WILMINGTON, N.C.— May-lee Chai, new faculty member in the Creative Writing Department at the University of North Carolina Wilmington, will read at 7 p.m., Thursday, September 25 in Kenan Hall Room 1111.
May-lee Chai was born in Redlands, California the eldest daughter of an artistically gifted Irish American mother and Shanghai born political scientist father. She is the author of the novels Tiger Girl, Dragon Chica and My Lucky Face, the memoirs Hapa Girl and The Girl from Purple Mountain, coauthored with Winburg Chai, the nonfiction book China A to Z and Glamorous Asians: Short Stories & Essays. In addition to her books, she has published numerous short stories in journals, magazines and anthologies as well as essays and journalism.
She majored in French and Chinese Studies from Grinnell College in Iowa. May-lee received her M.A. in East Asian Studies from Yale University.
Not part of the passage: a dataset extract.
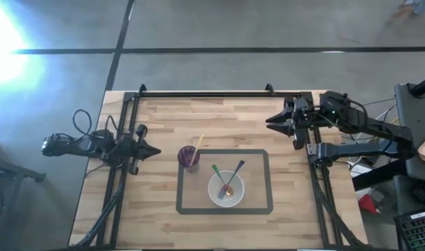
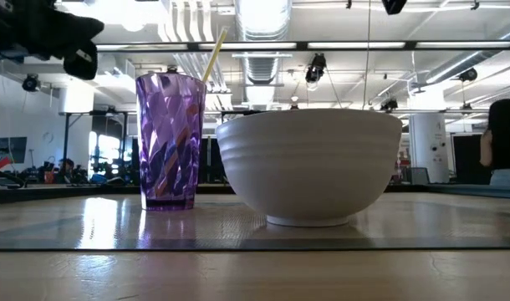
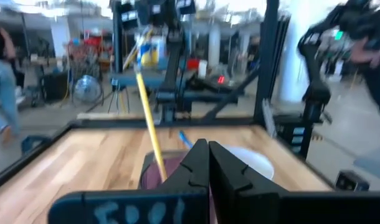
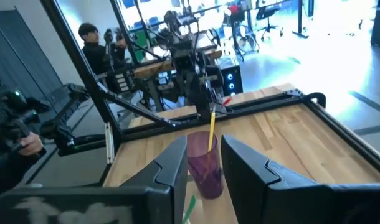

She also completed a second Master’s in English-Creative Writing from the University of Colorado in Boulder. She has studied at universities in France, China, and Taiwan, and likes to study new languages. She has also taught at various universities, including San Francisco State University, the University of Wyoming, and Amherst College in Massachusetts.

All events are free and open to the public. Receptions sponsored by the department and book signings sponsored by Pomegranate Books will follow readings.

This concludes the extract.